* [YOUR TASK]:
Repeat the listing exactly. Any picture in it should be left out of the copy.

*** Opening COLLECTED DATA ***

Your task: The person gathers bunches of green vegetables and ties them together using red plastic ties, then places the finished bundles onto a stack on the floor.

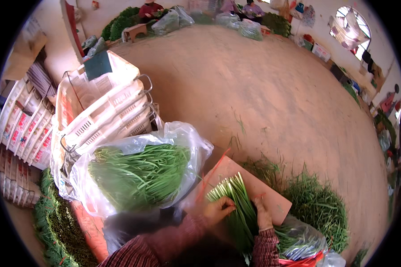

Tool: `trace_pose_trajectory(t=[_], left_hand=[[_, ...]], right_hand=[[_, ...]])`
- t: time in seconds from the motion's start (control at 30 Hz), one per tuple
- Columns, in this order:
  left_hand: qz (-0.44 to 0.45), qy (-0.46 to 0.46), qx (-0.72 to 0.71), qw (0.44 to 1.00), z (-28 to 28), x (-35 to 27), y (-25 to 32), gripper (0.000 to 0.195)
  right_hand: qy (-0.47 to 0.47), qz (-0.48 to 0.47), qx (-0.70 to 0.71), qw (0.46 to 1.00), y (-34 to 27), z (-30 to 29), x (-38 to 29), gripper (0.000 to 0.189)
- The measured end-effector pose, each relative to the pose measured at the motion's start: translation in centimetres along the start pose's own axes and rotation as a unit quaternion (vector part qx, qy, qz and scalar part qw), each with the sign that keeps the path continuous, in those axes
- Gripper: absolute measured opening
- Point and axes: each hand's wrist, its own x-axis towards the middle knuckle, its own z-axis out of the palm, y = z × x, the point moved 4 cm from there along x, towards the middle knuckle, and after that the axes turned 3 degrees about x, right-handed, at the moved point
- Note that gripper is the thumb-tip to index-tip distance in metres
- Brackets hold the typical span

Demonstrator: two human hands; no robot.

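Note:
A bunch of green garlic chives (pixel 242 203), pale cut ends pointing away from me, lies on a pinkish board (pixel 267 200). My left hand (pixel 220 208) is over the bunch's left side, thumb and forefinger pinching a bit of red tie. Along the right side of the bunch rests my right hand (pixel 263 213); a strip of red tie (pixel 260 195) shows at its fingertips. The band itself is mostly hidden among the stalks. More red ties (pixel 214 170) hang over the board's far left edge.
Left of the board, a clear plastic bag (pixel 193 147) holds loose chives (pixel 147 173). Behind it stand stacked white plastic crates (pixel 103 116). A heap of grassy trimmings (pixel 317 200) and another plastic bag (pixel 304 233) lie at right. People (pixel 150 10) sit by the far wall.

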Motion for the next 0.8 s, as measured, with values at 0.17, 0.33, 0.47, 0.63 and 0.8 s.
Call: trace_pose_trajectory(t=[0.17, 0.33, 0.47, 0.63, 0.8], left_hand=[[0.040, -0.009, -0.047, 0.998, -1.6, -0.7, -1.4, 0.021], [-0.040, -0.026, -0.102, 0.994, -1.6, -0.7, -0.3, 0.012], [-0.061, -0.049, -0.087, 0.993, -2.5, -1.4, 0.2, 0.010], [-0.014, -0.083, 0.019, 0.996, -3.3, -2.8, 0.1, 0.015], [-0.071, -0.052, -0.043, 0.995, -3.5, -4.1, -0.7, 0.019]], right_hand=[[0.087, -0.042, -0.188, 0.978, 0.4, 0.9, 3.3, 0.053], [0.120, 0.005, -0.356, 0.927, -0.3, 1.1, 4.7, 0.052], [0.090, 0.037, -0.443, 0.891, -1.6, 2.5, 5.4, 0.057], [0.118, 0.014, -0.448, 0.886, -1.4, 3.1, 6.0, 0.042], [0.107, -0.014, -0.424, 0.899, -1.6, 3.1, 6.0, 0.038]])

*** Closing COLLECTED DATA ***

* [WRITTEN SOLUTION]:
Your task: The person gathers bunches of green vegetables and ties them together using red plastic ties, then places the finished bundles onto a stack on the floor.


Tool: `trace_pose_trajectory(t=[_], left_hand=[[_, ...]], right_hand=[[_, ...]])`
- t: time in seconds from the motion's start (control at 30 Hz), one per tuple
- Columns, in this order:
  left_hand: qz (-0.44 to 0.45), qy (-0.46 to 0.46), qx (-0.72 to 0.71), qw (0.44 to 1.00), z (-28 to 28), x (-35 to 27), y (-25 to 32), gripper (0.000 to 0.195)
  right_hand: qy (-0.47 to 0.47), qz (-0.48 to 0.47), qx (-0.70 to 0.71), qw (0.46 to 1.00), y (-34 to 27), z (-30 to 29), x (-38 to 29), gripper (0.000 to 0.189)
- The measured end-effector pose, each relative to the pose measured at the motion's start: translation in centimetres along the start pose's own axes and rotation as a unit quaternion (vector part qx, qy, qz and scalar part qw), each with the sign that keeps the path continuous, in those axes
- Gripper: absolute measured opening
- Point and axes: each hand's wrist, its own x-axis towards the middle knuckle, its own z-axis out of the palm, y = z × x, the point moved 4 cm from there along x, towards the middle knuckle, and after that the axes turned 3 degrees about x, right-handed, at the moved point
- Note that gripper is the thumb-tip to index-tip distance in metres
- Brackets hold the typical span

Demonstrator: two human hands; no robot.

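Note:
A bunch of green garlic chives (pixel 242 203), pale cut ends pointing away from me, lies on a pinkish board (pixel 267 200). My left hand (pixel 220 208) is over the bunch's left side, thumb and forefinger pinching a bit of red tie. Along the right side of the bunch rests my right hand (pixel 263 213); a strip of red tie (pixel 260 195) shows at its fingertips. The band itself is mostly hidden among the stalks. More red ties (pixel 214 170) hang over the board's far left edge.
Left of the board, a clear plastic bag (pixel 193 147) holds loose chives (pixel 147 173). Behind it stand stacked white plastic crates (pixel 103 116). A heap of grassy trimmings (pixel 317 200) and another plastic bag (pixel 304 233) lie at right. People (pixel 150 10) sit by the far wall.
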
Motion for the next 0.8 s, as measured, with values at 0.17, 0.33, 0.47, 0.63 and 0.8 s.
Call: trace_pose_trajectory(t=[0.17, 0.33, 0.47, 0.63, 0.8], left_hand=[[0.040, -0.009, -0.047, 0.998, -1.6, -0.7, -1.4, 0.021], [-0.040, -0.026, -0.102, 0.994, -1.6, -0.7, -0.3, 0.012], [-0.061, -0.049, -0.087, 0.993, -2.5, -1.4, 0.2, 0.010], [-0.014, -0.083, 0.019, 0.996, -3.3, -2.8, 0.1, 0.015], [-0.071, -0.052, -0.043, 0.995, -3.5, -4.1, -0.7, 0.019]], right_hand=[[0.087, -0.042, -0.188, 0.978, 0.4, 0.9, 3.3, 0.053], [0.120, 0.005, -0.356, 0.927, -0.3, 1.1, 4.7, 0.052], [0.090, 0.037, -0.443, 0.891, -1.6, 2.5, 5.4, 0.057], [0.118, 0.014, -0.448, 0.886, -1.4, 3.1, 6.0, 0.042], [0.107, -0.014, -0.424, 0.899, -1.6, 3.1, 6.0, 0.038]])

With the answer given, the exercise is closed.